2008年6月16日月曜日

期待権と編集の自由

【毎日新聞 2008年6月13日 東京朝刊】
NHK特番問題:賠償訴訟 最高裁「期待権」認めず 取材対象者が逆転敗訴
 戦時下の性暴力に関するNHK番組の取材に協力した市民団体が「事前説明と異なる番組内容に改変された」として、NHKと制作会社2社に1000万円の賠償を求めた訴訟の上告審判決で、最高裁第1小法廷(横尾和子裁判長)は12日、「取材対象者の番組内容への期待や信頼は原則として法的保護の対象にならない」との初判断を示した。その上でNHK側に200万円の支払いを命じた2審・東京高裁判決(07年1月)を破棄し、請求を棄却した。団体側の逆転敗訴が確定した。
 原告の「戦争と女性への暴力」日本ネットワークは00年12月、いわゆる従軍慰安婦問題をテーマに「女性国際戦犯法廷」を共催。NHKは01年1月、教育テレビの「ETV2001」で同法廷を放送した。団体側は「ありのまま伝えると言われたのに、一部がカットされるなど、番組への期待・信頼を裏切られた」と主張していた。
 小法廷は「憲法が定める表現の自由の保障の下、番組の編集は放送事業者の自律的判断に委ねられる」と指摘。取材対象者の「期待・信頼」が法的に保護され得るのは取材に応じることで著しい負担が生じ取材側が「必ず取り上げる」と説明したような極めて例外的な場合に限られるとし、団体側の主張する「期待権」を認めなかった。
 1、2審は「番組内容に期待を抱く『特段の事情』がある場合、編集の自由は一定の制約を受ける」と指摘し、NHK側に賠償を命じた。2審は「安倍晋三前首相(当時は官房副長官)らの発言をNHK幹部が必要以上に重く受け止め、意図をそんたくして当たり障りのない番組にすることを考え、改変を指示した」と指摘したが、最高裁はこの点について判断しなかった。【北村和巳】
 ◇NHK広報局の話
 正当な判断と受け止めている。今後も自律した編集に基づく番組制作を進め、報道機関としての責務を果たしていく。

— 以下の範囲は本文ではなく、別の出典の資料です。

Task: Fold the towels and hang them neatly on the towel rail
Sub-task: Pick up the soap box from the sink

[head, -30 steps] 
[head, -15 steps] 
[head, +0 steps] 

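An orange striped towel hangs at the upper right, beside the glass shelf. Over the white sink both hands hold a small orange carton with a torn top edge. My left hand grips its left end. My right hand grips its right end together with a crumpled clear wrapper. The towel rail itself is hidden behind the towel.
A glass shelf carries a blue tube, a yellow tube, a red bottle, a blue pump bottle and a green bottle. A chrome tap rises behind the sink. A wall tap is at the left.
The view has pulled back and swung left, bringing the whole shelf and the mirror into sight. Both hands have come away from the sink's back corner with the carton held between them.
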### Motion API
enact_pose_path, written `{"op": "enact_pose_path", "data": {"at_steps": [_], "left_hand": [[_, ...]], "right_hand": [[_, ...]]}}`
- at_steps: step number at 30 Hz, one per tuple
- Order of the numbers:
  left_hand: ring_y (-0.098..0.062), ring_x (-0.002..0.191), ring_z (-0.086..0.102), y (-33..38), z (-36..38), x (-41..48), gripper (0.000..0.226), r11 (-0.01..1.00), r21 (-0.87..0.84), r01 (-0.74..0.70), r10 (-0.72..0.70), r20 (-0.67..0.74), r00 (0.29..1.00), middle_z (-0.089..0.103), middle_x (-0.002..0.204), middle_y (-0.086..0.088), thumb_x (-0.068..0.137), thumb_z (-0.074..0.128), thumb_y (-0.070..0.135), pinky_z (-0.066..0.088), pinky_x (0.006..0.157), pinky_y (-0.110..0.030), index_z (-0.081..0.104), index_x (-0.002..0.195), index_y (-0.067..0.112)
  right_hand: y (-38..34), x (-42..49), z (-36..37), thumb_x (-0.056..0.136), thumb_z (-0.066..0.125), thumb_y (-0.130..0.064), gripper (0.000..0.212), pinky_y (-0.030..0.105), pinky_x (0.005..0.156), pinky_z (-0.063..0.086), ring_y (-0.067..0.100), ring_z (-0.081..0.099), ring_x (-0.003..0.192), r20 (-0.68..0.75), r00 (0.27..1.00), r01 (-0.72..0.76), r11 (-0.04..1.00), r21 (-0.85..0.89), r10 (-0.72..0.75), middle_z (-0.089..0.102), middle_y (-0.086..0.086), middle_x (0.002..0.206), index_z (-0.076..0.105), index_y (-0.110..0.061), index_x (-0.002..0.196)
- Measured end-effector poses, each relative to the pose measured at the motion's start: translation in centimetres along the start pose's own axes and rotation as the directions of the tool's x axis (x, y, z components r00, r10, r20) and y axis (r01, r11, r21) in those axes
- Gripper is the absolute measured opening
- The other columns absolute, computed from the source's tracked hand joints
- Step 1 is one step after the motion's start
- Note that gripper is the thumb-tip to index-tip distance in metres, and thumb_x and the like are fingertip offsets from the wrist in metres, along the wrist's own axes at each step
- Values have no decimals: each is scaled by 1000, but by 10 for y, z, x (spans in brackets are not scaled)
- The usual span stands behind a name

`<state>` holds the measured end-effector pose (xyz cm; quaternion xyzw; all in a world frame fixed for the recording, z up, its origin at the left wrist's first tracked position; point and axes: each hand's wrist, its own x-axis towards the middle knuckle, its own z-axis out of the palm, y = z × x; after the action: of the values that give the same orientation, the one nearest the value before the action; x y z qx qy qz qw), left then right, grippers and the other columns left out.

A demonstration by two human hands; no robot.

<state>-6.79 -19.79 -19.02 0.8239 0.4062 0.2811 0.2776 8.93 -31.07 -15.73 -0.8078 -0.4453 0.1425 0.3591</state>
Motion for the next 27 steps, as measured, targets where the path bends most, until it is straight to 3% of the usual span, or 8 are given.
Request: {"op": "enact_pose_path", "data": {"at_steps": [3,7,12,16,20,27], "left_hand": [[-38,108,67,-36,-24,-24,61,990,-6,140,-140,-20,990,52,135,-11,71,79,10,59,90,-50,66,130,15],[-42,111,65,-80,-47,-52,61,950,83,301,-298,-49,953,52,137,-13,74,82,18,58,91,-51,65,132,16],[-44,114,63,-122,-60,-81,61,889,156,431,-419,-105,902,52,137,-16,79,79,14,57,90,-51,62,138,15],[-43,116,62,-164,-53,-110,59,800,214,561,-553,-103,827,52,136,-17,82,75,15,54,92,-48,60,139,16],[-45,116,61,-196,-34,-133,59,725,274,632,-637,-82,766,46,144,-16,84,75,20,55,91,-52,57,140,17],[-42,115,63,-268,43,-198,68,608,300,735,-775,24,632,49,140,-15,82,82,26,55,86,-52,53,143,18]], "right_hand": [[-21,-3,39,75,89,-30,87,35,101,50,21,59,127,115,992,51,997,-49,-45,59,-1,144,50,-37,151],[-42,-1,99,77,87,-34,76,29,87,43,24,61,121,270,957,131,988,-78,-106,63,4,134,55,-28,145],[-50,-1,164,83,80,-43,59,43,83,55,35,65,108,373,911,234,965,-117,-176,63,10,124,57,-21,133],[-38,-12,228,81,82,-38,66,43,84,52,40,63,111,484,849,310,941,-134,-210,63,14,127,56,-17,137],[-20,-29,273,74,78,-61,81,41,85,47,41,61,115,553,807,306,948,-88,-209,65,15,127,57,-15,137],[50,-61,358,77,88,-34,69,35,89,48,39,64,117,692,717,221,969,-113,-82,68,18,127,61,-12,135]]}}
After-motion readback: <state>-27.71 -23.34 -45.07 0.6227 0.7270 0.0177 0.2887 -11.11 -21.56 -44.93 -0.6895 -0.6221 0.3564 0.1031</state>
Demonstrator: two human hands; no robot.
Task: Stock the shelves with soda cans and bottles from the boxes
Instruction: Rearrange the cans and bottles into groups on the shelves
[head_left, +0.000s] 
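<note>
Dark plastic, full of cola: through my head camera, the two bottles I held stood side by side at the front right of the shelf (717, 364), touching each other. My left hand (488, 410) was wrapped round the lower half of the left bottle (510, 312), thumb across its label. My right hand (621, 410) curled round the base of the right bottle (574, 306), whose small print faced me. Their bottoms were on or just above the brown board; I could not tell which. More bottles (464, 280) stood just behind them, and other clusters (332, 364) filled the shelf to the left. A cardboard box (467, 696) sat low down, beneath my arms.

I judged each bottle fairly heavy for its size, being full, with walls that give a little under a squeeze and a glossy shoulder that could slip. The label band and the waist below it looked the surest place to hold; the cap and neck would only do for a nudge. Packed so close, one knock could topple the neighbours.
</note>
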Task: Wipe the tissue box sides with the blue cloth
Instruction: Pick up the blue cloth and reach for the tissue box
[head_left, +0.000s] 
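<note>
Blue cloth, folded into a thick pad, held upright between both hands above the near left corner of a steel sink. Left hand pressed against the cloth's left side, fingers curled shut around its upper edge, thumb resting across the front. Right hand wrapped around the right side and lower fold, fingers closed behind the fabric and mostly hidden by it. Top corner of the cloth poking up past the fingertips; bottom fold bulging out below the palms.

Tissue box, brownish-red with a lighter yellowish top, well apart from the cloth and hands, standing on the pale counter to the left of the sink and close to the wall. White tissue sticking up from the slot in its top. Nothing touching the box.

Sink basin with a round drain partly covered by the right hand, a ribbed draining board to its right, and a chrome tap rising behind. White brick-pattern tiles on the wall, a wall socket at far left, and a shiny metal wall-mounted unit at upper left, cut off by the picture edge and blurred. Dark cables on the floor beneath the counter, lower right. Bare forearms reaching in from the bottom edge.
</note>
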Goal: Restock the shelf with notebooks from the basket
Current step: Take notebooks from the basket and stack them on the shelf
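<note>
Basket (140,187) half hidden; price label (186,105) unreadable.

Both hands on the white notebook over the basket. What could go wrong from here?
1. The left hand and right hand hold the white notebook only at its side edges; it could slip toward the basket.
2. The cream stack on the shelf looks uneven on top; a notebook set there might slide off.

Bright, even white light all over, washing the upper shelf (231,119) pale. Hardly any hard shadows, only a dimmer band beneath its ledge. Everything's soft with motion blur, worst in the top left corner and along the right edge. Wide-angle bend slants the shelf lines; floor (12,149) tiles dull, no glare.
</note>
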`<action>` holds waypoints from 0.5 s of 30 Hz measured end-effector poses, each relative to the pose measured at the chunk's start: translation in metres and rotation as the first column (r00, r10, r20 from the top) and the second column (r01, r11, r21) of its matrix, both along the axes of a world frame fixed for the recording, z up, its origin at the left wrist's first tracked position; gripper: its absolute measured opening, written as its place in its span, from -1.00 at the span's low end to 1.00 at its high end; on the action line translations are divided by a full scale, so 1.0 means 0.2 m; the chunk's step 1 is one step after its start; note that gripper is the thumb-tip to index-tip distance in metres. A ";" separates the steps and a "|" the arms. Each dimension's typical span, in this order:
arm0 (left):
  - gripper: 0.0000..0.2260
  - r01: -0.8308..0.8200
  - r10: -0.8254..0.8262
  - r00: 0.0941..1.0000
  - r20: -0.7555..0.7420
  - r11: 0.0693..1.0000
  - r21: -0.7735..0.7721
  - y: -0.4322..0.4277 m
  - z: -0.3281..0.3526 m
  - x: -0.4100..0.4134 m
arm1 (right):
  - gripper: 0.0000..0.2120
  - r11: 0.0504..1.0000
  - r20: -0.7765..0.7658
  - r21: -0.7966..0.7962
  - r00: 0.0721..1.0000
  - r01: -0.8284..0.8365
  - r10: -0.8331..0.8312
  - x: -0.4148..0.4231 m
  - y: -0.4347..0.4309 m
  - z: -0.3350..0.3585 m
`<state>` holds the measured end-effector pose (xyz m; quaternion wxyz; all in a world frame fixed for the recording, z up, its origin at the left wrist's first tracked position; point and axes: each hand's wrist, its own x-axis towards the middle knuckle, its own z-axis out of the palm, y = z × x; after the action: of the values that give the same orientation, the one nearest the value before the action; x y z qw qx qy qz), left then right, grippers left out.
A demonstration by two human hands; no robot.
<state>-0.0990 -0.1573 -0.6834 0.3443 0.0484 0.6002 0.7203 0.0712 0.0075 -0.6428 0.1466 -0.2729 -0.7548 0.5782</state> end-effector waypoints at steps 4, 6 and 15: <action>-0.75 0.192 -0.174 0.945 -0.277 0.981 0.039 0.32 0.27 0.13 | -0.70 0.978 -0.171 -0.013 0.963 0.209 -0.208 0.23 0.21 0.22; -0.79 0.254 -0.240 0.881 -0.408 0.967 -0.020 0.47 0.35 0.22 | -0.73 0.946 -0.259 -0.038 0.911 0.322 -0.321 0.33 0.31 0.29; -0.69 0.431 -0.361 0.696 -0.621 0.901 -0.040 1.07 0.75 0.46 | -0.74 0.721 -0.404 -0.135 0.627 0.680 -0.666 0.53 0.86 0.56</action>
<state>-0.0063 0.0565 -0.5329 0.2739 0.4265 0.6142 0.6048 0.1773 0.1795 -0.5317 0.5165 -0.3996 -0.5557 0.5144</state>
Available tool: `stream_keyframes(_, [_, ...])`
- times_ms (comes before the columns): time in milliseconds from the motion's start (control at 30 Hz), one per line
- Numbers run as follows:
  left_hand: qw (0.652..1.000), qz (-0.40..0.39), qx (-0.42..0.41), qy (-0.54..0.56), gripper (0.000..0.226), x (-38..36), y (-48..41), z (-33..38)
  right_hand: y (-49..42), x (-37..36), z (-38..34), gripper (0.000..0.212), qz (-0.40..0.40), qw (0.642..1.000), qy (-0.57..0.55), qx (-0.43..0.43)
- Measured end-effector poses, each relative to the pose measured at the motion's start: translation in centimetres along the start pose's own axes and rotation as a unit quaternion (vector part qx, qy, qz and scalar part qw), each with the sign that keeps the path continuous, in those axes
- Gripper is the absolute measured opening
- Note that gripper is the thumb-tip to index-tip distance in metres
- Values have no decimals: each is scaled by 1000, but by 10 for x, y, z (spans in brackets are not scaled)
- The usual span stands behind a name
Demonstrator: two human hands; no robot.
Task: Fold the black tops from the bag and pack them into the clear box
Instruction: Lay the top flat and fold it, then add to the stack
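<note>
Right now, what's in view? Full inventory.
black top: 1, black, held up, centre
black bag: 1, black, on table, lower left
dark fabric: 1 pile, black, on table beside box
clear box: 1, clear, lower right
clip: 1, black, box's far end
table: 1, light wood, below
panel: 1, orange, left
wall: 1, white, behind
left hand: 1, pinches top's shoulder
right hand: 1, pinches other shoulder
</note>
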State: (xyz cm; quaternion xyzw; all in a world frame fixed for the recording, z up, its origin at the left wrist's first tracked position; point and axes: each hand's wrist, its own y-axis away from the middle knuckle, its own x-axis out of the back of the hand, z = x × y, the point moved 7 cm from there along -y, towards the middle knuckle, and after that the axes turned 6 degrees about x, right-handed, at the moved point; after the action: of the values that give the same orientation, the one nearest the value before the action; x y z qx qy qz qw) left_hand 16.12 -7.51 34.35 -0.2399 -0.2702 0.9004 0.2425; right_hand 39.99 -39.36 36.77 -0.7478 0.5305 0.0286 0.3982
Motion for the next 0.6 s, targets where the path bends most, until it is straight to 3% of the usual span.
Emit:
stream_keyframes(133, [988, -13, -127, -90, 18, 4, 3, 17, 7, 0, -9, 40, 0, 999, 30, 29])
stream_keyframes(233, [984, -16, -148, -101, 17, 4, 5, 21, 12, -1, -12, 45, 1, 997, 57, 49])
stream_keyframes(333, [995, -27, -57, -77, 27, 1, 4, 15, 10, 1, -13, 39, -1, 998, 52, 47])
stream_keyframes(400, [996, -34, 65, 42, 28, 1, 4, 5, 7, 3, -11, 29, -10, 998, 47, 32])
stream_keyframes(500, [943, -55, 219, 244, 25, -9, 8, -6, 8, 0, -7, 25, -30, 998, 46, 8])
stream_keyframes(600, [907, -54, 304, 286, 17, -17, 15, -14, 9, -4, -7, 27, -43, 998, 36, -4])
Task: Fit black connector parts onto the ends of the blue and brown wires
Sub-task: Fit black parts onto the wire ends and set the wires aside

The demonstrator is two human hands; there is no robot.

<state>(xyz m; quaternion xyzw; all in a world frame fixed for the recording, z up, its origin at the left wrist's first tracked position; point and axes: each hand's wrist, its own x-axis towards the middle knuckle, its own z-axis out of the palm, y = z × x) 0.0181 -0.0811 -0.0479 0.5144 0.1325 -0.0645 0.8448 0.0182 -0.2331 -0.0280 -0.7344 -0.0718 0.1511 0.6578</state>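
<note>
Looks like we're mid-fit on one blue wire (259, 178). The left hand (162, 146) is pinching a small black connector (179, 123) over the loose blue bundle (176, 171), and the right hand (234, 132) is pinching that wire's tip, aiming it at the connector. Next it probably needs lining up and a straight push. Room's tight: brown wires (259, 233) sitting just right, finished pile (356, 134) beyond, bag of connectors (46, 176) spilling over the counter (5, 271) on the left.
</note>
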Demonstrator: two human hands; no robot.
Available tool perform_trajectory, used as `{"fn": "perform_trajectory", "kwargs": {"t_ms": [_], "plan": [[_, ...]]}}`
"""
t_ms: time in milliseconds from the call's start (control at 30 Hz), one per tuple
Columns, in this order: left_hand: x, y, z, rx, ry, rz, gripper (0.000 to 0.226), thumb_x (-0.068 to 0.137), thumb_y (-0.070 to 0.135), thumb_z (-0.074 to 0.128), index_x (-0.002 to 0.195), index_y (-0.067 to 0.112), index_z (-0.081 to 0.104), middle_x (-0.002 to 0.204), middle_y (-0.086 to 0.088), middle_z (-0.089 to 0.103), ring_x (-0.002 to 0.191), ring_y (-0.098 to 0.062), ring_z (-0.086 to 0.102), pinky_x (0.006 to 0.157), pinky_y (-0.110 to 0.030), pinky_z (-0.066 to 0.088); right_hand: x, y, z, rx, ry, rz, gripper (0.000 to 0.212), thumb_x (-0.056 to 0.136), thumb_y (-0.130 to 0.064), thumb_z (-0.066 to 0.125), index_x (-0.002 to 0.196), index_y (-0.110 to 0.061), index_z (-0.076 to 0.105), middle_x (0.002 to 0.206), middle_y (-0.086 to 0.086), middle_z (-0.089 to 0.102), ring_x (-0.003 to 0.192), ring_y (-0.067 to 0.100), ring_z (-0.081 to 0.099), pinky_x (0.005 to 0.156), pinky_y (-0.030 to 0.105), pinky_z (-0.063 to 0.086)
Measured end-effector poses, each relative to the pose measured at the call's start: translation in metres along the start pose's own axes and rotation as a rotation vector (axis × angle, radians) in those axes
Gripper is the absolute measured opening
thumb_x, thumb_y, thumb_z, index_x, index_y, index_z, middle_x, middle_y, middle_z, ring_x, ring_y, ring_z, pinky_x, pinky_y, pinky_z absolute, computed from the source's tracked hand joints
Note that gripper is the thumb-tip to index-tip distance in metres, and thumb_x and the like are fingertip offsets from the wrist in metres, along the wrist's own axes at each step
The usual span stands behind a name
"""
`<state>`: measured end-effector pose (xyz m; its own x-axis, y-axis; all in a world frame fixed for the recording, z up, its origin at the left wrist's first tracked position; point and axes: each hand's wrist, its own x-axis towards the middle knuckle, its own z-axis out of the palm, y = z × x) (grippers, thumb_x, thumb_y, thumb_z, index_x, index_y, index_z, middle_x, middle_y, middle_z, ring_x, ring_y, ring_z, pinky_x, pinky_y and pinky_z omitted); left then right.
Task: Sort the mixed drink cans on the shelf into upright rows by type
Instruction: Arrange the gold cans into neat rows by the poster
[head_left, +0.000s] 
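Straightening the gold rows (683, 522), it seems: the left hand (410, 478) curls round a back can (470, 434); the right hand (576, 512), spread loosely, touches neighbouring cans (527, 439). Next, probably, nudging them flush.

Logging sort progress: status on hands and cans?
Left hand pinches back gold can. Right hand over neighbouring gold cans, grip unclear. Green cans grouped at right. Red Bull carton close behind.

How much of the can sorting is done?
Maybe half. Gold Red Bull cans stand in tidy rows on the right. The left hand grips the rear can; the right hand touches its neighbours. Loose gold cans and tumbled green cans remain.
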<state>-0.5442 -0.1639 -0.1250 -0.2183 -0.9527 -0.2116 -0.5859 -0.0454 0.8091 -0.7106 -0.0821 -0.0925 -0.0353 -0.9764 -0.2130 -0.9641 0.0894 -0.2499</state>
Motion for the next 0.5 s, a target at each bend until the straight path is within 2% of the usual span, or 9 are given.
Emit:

【NHK番組訴訟 「期待権」退けた妥当な判決(6月13日付・読売社説)】
 取材に特別な便宜を図ったのに期待を裏切られたとして、民間団体がNHKなどに賠償を求めた訴訟で、請求を退けた最高裁判決は、常識にかなった判断といえよう。
 NHKは、第2次大戦中のいわゆる従軍慰安婦問題を裁くと称する民間団体による模擬法廷を素材に、教養番組を放送した。これに対し、民間団体は当初説明された内容と異なるとして提訴した。
 担当者の初期の狙いと番組や報道の内容が異なることは、新聞を含め、たびたびある。上司や編集幹部が、現場とは別の判断をすることも日常的だ。
 質の高い、バランスのとれた内容にするために手を加え、改善していくことは、責任ある報道にはむしろ欠かせない作業だ。時には報道に至らないこともある。
 最高裁は、こうした実情は「国民に認識されている」とし、取材相手のいわゆる「期待権」は法的保護の対象にならないとした。例外的に認められるのは、取材に応じることで格段の負担が生じる場合などと厳格な条件を掲げた。
 憲法は「表現の自由」を保障し、放送法も「番組編集の自由」を定めている。今回の判決は、その趣旨や報道機関の実情を十分踏まえたものだ。
 NHKなどに賠償を命じた2審判決と異なり、方針が変わった時の説明義務についても、最高裁は相手との合意・約束など特段の事情がある場合に限られるとし、今回はなかったと結論づけた。
 取材を申し込む時点で説明した内容が途中で大きく変わった場合、相手に伝えたほうが望ましいこともあろう。だが、それはあくまで取材倫理や信義の問題だ。
 法的な制約があっては、読者や視聴者に知らせるべき情報を伝えることが困難になりかねない。
 訴訟では、政治家の“圧力”の有無も焦点だった。2審の係争中、朝日新聞が“圧力”を報じたが、NHKや名指しされた国会議員2人が否定し、論争となった。
 だが、最高裁判決は、NHK幹部と国会議員1人との面会を認定しただけで、番組編集との関係には言及していない。何より、訴えを認めた2審判決ですら、「政治家が番組に関して具体的な話や示唆をしたとまでは認められない」としていた事実は重い。
 一方、NHKは今月10日、2審判決を伝えた報道番組について、放送界の第三者機関から「公平・公正を欠いた」と指摘された。最高裁判決に安住せず、公共放送の責任を果たしてほしい。
(2008年6月13日01時34分 読売新聞)

【日本経済新聞 - 2008年6月12日】
NHK番組改編訴訟、取材先の「期待権」認めず 最高裁判決
 従軍慰安婦問題を取り上げたNHKの番組に取材協力した市民団体が「政治家の圧力で番組内容が改編され、期待と信頼が侵害された」としてNHKなど3社に損害賠償を求めた訴訟の上告審判決で最高裁第一小法廷(横尾和子裁判長)は12日、「取材を受けた側の期待や信頼は原則として法的な保護対象にはならない」との初判断を示した。
 期待の侵害を認め、3社に計200万円の賠償を命じた2審・東京高裁判決を破棄し、原告の請求を棄却した。(12日 23:01)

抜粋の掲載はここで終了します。